CAUTION: This email originated from outside of the University of Guelph. Do not click links or open attachments unless you recognize the sender and know the content is safe. If in doubt, forward suspicious emails to IThelp at uoguelph.ca<mailto:IThelp at uoguelph.ca>

We have essentially the same issue Lelio.

I just had to tone out three lines from a 10-story building to the basement for three new elevator lines.

And I get Lisa's concern, AT&T is telling us as well that they're phasing out copper service.

They seem to think we'll buy $150.00 internet service so that we can get a sip device to provide analog dial tone to some piece of hardware that needs it.

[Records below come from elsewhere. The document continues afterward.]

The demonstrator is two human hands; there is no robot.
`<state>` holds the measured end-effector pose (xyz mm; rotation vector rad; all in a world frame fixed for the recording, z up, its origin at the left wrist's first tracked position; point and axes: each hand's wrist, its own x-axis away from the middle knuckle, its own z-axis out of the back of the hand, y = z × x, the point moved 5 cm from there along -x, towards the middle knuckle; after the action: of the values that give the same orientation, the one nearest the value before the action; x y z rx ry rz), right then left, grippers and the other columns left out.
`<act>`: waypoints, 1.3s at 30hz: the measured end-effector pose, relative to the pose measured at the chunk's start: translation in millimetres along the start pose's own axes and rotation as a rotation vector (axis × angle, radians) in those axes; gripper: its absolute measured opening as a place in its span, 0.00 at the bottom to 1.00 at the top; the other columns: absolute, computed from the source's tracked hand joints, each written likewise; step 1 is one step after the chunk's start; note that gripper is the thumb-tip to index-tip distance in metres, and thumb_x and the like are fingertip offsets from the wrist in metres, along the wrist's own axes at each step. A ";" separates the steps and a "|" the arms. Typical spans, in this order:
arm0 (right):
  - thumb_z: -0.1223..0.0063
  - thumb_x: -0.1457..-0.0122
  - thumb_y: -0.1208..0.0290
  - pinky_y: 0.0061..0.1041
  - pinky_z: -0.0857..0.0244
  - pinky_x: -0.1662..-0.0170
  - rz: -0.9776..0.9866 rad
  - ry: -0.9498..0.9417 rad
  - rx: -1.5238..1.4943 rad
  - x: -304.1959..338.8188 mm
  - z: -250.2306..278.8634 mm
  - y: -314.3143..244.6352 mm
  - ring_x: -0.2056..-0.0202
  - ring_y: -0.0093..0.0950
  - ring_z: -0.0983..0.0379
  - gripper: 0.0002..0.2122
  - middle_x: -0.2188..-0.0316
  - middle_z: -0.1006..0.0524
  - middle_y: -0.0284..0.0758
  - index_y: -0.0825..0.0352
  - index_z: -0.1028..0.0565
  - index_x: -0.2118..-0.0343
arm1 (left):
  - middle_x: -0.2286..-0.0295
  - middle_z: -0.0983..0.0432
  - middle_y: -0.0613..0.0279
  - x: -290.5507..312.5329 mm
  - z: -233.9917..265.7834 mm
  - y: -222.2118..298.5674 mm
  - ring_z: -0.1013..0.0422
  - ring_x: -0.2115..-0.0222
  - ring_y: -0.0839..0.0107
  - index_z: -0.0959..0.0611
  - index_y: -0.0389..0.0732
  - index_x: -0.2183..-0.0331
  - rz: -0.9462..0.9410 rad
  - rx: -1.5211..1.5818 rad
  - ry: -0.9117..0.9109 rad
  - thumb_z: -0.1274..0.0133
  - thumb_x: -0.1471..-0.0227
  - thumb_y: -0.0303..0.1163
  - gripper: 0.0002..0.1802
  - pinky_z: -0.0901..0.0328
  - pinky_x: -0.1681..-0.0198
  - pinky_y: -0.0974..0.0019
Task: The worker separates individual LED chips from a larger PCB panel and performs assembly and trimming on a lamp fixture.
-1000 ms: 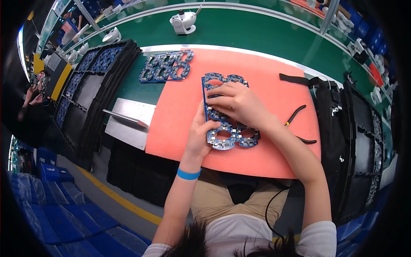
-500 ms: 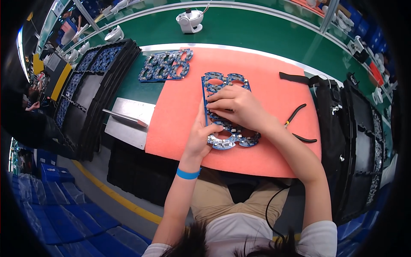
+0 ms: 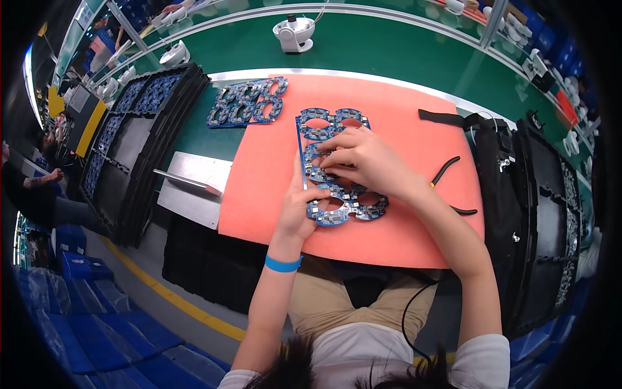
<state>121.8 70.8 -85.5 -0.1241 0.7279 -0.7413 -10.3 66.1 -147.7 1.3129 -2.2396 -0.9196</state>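
A blue circuit board panel (image 3: 317, 174), made of several joined ring-shaped boards, is held over a salmon-pink foam mat (image 3: 414, 117). My left hand (image 3: 298, 211) grips its lower left edge, thumb on top and the other fingers hidden underneath. My right hand (image 3: 369, 162) bends over the middle rings, its fingers closed on a board there; the thumb and part of the rings are hidden. To the right, pliers (image 3: 445, 170) with black handles lie on the mat, partly behind my right forearm. Another board panel (image 3: 245, 104) lies at the far left, overlapping the mat's edge.
A metal plate with an upright blade (image 3: 194, 194) stands left of the mat. Black trays (image 3: 146, 146) of boards are stacked farther left, with more black trays (image 3: 551, 194) at right. A white device (image 3: 295, 35) stands at the back. Another person's hand (image 3: 55, 175) shows far left.
The panel and both hands have shifted slightly left. My right fingers remain on the middle rings. At far left, another person's arm has come further into view.
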 end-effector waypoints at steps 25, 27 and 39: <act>0.40 0.51 0.76 0.30 0.28 0.59 -0.121 0.018 0.019 14.6 17.5 21.5 0.63 0.35 0.22 0.09 0.62 0.20 0.37 0.68 0.21 0.65 | 0.42 0.45 0.48 3.0 4.2 -0.9 0.39 0.44 0.55 0.54 0.55 0.35 0.028 0.106 0.038 0.62 0.59 0.07 0.52 0.40 0.40 0.51; 0.41 0.51 0.76 0.31 0.28 0.59 -0.071 -0.016 0.115 13.6 12.4 18.2 0.63 0.35 0.23 0.08 0.64 0.21 0.36 0.68 0.21 0.66 | 0.42 0.45 0.48 3.2 5.1 -1.3 0.39 0.44 0.56 0.54 0.54 0.36 0.028 0.112 0.055 0.62 0.59 0.07 0.52 0.40 0.39 0.51; 0.41 0.52 0.75 0.30 0.28 0.63 -0.136 -0.124 -0.005 15.5 13.4 19.2 0.65 0.34 0.23 0.06 0.66 0.21 0.35 0.67 0.23 0.70 | 0.45 0.41 0.48 0.7 9.6 -3.5 0.37 0.45 0.55 0.50 0.46 0.37 0.024 0.101 0.047 0.62 0.60 0.08 0.47 0.38 0.41 0.52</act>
<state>149.3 73.1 -90.9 -0.2234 0.6076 -0.8539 -14.3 67.6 -157.0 1.3330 -2.2868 -0.7682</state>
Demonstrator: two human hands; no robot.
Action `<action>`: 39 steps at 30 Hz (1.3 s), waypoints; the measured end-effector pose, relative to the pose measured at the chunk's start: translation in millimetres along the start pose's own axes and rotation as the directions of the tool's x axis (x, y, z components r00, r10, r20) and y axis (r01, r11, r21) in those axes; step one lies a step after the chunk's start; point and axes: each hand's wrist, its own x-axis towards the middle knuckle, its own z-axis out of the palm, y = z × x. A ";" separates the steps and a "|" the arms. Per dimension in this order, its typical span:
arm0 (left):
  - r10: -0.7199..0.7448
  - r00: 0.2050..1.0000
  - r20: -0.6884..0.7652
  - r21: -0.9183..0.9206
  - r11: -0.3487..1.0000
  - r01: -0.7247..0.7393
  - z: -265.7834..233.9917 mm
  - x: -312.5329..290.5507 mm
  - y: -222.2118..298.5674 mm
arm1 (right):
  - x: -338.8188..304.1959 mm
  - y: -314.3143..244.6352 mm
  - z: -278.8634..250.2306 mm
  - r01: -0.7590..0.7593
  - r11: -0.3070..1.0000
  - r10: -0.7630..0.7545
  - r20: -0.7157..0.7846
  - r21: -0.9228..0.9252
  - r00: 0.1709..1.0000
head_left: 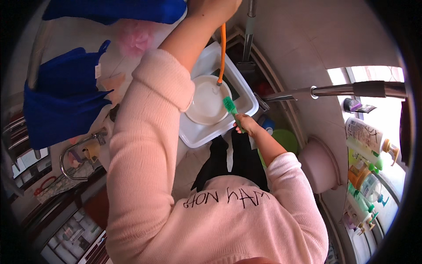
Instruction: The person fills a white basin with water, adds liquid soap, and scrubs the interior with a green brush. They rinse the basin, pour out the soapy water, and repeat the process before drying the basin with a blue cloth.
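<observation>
My right hand (247, 124) is closed around the handle of a green scrubbing brush (229, 104), its bristle head at the right rim of a round white basin (203, 104). The basin sits inside a larger white rectangular sink (193, 136). An orange hose (223, 53) hangs down to the basin, its metal end just above the basin's inside. My left arm reaches up and forward; my left hand (214, 9) is at the top edge, in front of the hose's upper part. Its fingers are cut off from view.
Blue cloths (66, 94) hang at the left near a pink bath puff (135, 38). On the right, a metal rail (334, 91) crosses beside a sill with several pump bottles (362, 134). A pink tub (318, 165) and a green basin (285, 143) stand below.
</observation>
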 end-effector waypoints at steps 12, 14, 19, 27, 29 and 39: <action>-0.592 0.665 0.455 -0.457 0.485 0.745 38.6 -318.3 20.3 | 136.7 4.8 22.2 -0.063 0.998 0.063 -0.034 0.017 0.997; -0.688 0.449 0.570 -0.391 0.254 0.885 30.5 -368.7 38.7 | 145.8 4.9 24.7 -0.007 0.999 0.010 -0.056 0.042 0.998; -0.669 0.284 0.687 -0.333 0.058 0.941 16.5 -432.8 73.0 | 120.1 7.8 24.1 0.061 0.998 -0.061 -0.119 -0.003 0.991; -0.622 0.250 0.742 -0.390 -0.096 0.916 31.3 -441.9 90.4 | 122.2 11.5 17.5 0.025 0.985 -0.063 -0.219 -0.171 0.974; -0.611 0.225 0.759 -0.380 -0.135 0.915 35.8 -446.4 97.5 | 141.0 -8.7 33.6 0.055 0.997 -0.064 -0.184 -0.055 0.981; -0.561 0.108 0.820 -0.325 -0.302 0.896 36.4 -508.3 137.3 | 224.0 -35.5 47.5 0.027 0.900 0.037 -0.138 0.434 0.990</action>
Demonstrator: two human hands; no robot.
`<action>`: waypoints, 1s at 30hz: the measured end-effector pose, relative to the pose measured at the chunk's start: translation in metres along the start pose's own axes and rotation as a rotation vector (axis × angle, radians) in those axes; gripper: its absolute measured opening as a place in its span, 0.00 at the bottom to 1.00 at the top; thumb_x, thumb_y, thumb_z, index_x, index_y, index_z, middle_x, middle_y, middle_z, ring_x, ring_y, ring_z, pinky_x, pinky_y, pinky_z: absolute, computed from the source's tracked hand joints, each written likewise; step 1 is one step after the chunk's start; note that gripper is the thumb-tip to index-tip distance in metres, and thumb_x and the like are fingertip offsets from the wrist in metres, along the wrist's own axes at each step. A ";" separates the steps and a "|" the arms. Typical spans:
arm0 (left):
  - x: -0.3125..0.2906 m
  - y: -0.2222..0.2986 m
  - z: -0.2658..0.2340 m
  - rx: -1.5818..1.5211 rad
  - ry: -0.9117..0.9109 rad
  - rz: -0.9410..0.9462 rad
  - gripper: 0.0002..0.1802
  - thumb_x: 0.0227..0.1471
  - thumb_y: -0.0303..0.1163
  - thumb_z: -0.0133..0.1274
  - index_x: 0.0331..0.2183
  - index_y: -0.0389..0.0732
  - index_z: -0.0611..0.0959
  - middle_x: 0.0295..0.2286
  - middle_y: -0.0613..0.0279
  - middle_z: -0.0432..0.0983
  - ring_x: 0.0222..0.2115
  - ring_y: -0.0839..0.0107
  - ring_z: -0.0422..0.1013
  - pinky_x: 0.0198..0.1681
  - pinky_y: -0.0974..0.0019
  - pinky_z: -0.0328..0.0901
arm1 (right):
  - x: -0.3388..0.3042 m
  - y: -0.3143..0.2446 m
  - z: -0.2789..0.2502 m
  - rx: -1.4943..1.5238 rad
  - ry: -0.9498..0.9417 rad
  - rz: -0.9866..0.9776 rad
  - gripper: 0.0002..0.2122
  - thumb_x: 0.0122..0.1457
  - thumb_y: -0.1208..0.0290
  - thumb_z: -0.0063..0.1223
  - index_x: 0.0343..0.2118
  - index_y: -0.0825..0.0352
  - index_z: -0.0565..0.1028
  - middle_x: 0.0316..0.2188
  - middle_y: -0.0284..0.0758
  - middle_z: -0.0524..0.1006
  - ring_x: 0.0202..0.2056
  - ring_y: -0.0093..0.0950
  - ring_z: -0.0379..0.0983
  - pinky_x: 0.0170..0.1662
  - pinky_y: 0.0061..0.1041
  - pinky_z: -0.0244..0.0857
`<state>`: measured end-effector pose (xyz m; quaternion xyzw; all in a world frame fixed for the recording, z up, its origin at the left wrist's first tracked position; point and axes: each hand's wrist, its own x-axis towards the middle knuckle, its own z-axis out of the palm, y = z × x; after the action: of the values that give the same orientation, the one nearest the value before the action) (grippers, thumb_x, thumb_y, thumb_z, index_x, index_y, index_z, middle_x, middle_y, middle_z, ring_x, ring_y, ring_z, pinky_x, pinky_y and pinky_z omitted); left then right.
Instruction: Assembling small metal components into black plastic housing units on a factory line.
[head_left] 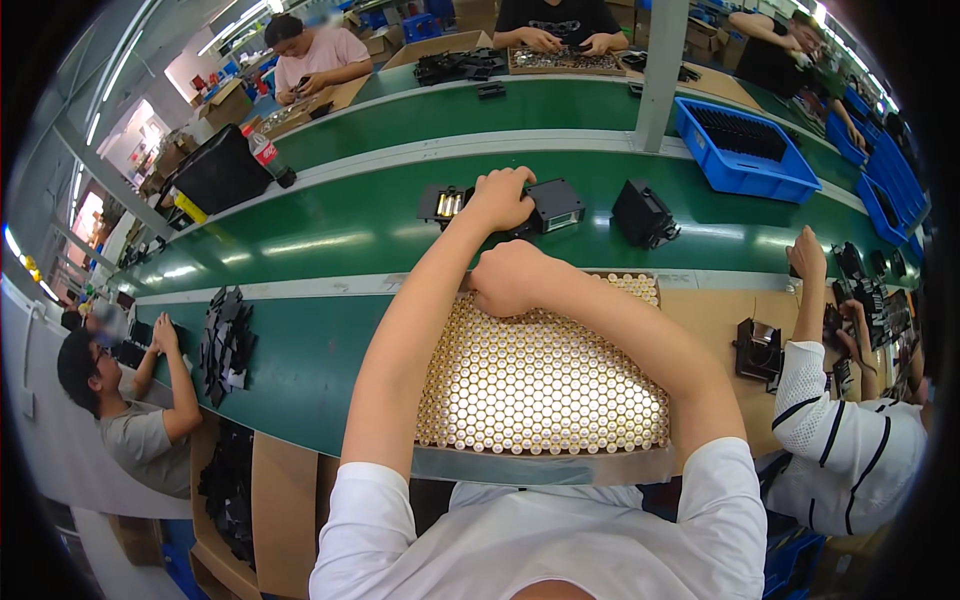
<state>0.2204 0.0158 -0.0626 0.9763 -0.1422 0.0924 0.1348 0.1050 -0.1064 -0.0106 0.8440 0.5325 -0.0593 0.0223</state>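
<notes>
My left hand [503, 199] reaches over the green belt, its fingers curled onto a black boxy device [557, 205] with a clear window on its front. Left of that hand, a black battery compartment [432, 204] lies open with shiny cylindrical batteries [450, 205] in it; whether it joins the device is hidden behind the hand. My right hand [512, 277] is closed like a fist over the far edge of a tray densely packed with upright batteries [530, 390]. What its fingers hold, if anything, is hidden. The forearms cross close together above the tray.
Another black device [643, 214] stands on the belt to the right, near a blue crate [745, 150] of black parts. A pile of black pieces [228, 340] lies at left above a cardboard box [283, 500]. Co-workers sit on both sides and across; a white post [662, 75] rises beyond.
</notes>
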 end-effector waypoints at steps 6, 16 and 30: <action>0.001 0.018 -0.013 0.171 -0.387 -0.060 0.55 0.40 0.48 0.69 0.66 0.57 0.61 0.53 0.47 0.72 0.48 0.46 0.73 0.55 0.47 0.63 | -0.001 0.013 0.010 0.078 0.041 -0.058 0.14 0.60 0.62 0.48 0.34 0.63 0.84 0.28 0.41 0.83 0.27 0.43 0.79 0.34 0.39 0.73; -0.013 -0.024 -0.027 0.024 -0.413 -0.045 0.58 0.38 0.36 0.72 0.67 0.55 0.59 0.52 0.46 0.71 0.46 0.47 0.74 0.52 0.50 0.70 | -0.003 0.029 0.024 0.166 0.158 -0.168 0.14 0.61 0.61 0.53 0.32 0.67 0.82 0.30 0.40 0.84 0.30 0.45 0.80 0.36 0.40 0.74; 0.042 0.036 -0.099 0.309 -0.720 -0.104 0.40 0.42 0.51 0.63 0.58 0.49 0.76 0.48 0.58 0.81 0.45 0.57 0.77 0.47 0.54 0.72 | -0.001 0.037 0.039 0.270 0.206 -0.227 0.09 0.60 0.68 0.56 0.32 0.68 0.82 0.33 0.39 0.84 0.32 0.43 0.80 0.37 0.38 0.74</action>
<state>0.2350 0.0006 0.0493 0.9609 -0.1152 -0.2426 -0.0675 0.1347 -0.1272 -0.0502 0.7756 0.6108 -0.0458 -0.1526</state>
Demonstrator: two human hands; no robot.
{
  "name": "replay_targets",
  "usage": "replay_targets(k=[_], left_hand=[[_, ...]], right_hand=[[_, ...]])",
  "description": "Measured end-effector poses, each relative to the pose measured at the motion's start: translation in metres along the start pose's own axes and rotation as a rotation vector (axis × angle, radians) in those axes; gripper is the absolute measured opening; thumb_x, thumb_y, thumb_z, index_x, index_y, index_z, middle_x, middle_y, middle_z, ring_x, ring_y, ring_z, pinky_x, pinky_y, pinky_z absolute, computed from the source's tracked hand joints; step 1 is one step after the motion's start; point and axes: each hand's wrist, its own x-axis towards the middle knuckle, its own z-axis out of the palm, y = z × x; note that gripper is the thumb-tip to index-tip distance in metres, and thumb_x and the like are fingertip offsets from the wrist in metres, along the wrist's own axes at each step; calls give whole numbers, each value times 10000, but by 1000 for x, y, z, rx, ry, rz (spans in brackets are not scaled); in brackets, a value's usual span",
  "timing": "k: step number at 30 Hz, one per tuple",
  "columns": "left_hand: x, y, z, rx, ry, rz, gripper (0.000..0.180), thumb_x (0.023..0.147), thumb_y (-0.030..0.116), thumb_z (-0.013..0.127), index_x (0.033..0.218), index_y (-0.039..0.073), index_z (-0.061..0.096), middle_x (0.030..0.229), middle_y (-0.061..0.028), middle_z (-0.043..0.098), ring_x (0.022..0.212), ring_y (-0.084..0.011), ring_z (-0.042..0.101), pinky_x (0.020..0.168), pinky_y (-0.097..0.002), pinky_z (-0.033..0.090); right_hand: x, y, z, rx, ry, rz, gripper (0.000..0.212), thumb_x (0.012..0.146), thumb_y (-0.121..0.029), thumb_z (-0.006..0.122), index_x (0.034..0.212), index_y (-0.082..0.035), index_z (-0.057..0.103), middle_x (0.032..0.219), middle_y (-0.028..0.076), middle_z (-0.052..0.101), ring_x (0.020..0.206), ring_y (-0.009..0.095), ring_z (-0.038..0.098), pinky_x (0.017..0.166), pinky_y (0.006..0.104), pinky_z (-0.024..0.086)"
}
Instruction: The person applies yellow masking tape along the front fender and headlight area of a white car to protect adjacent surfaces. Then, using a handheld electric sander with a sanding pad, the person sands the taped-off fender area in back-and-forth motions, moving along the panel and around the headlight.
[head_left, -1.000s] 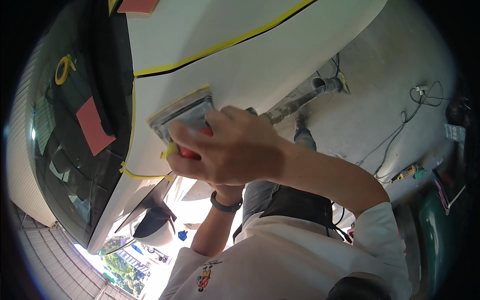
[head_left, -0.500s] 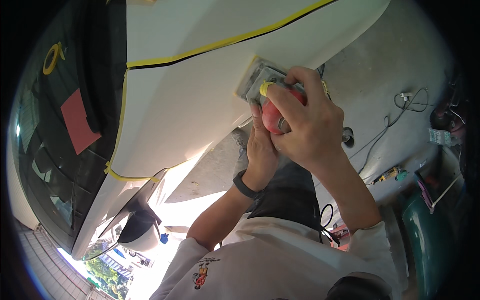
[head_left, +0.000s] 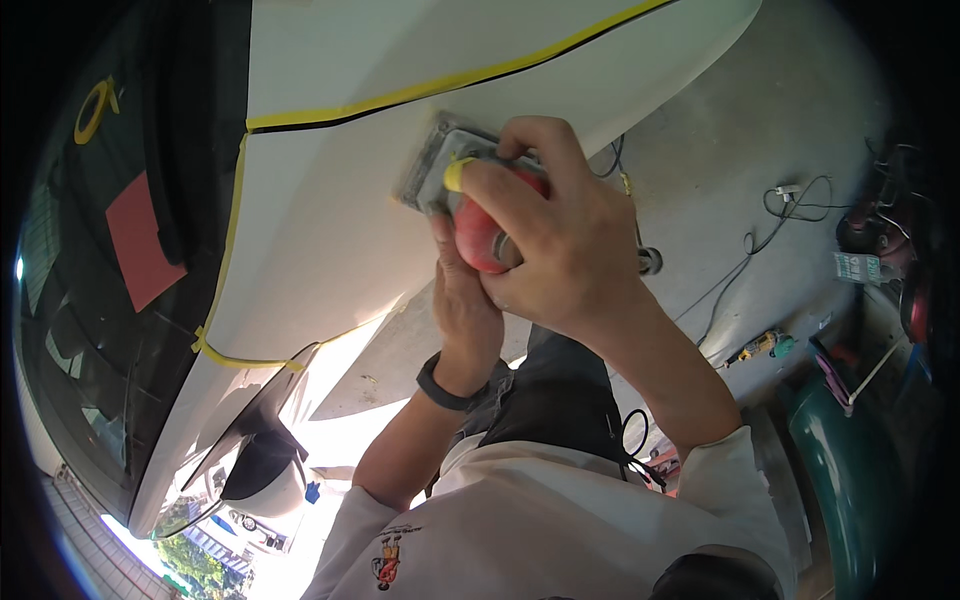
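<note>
A power sander [head_left: 478, 238] with a red rounded body and a grey rectangular pad rests on the white car fender [head_left: 330, 220]. My right hand [head_left: 565, 235] is wrapped round the red body from above, with yellow tape on one fingertip. From below, my left hand [head_left: 466, 310], a dark band on its wrist, presses against the near side of the sander, its fingers partly hidden. The pad's edge looks smeared by motion. Yellow masking tape [head_left: 400, 95] follows the panel gap beyond the sander.
On the dark windshield lie a tape roll [head_left: 92, 112] and a red sheet [head_left: 143, 245]. The side mirror [head_left: 265, 475] juts out at lower left. Cables [head_left: 745, 245] and a yellow power tool [head_left: 755, 347] lie on the floor at right, near a green curved object [head_left: 850, 480].
Both hands have moved left along the fender with the sander, toward the windshield side. The whole view has also shifted slightly.
</note>
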Motion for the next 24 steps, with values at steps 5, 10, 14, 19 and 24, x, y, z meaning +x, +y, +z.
replay_targets(k=[5, 10, 14, 19, 24], left_hand=[[9, -1, 10, 57, 23, 46, 749, 1157, 568, 146, 1492, -5, 492, 1294, -128, 663, 1170, -174, 660, 951, -278, 557], [27, -29, 23, 328, -345, -225, 628, 1157, 381, 307, 1705, 113, 154, 1530, -134, 523, 1356, -244, 579, 1105, -334, 500], [-1, -40, -17, 629, -142, -6, 591, 1171, 417, 304, 1645, 65, 268, 1395, -146, 620, 1243, -248, 644, 1045, -348, 528], [-52, -42, -110, 504, -45, -11, 603, 1174, 484, 275, 1567, 44, 398, 1388, -143, 627, 1284, -237, 629, 1063, -389, 532], [-52, -57, -113, 988, -65, 381, 591, 1110, 295, 541, 1608, 39, 353, 1462, -165, 593, 1300, -288, 626, 1098, -420, 512]], right_hand=[[9, 1, -7, -11, -11, 20, 514, 608, -95, 871, 1090, -185, 717, 1141, 45, 605, 711, 250, 705, 591, 364, 579], [-4, 29, -27, -170, 24, 151, 517, 610, -131, 879, 1090, -216, 706, 1142, 47, 586, 771, 278, 720, 610, 405, 604], [-34, 13, -4, -74, 17, 144, 528, 610, -122, 900, 1104, -180, 723, 1159, 80, 613, 863, 283, 720, 648, 387, 610], [-74, -39, 60, 40, 47, -4, 276, 802, -245, 773, 1066, -222, 694, 1116, 96, 594, 640, 195, 647, 531, 334, 550], [-88, -36, 65, 47, 36, -18, 219, 856, -278, 739, 1064, -237, 684, 1120, 97, 587, 616, 177, 647, 514, 333, 559]])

Like Lisa we have places where the call box is nowhere near where Internet would be or any possible use for Internet.

Tim

On Sat, Feb 5, 2022, 5:45 PM Lelio Fulgenzi <lelio at uoguelph.ca<mailto:lelio at uoguelph.ca>> wrote:
We have our own copper plant and feed all our emergency type phones and call boxes from our emergency PBX.  It was a necessary addition during our migration from our old PBX to VoIP.  It has remained.  It just had its battery plant replaced. It’s supposed to stay alive for 12 hours.  Plenty of time to take care of evacuating places I think.

If we were ever required to replace it with traditional(?) VoIP it would have to be with an isolated router and analog gateway solution with SRST. We’d have to place similar analog sets at out campus police station to ensure they would still be able to contact them.  The isolated pod would need to have a stack of UPS and battery extenders to ensure long life during power outage. Although I’m not certain whether additional ups batteries give you more load capacity or more duration. 🤔

I did a proof of concept once, two 3900 series routers with SRST and HSRP and it worked great.  A couple of short ‘heartbeat’ cable between the routers ensured no split brain.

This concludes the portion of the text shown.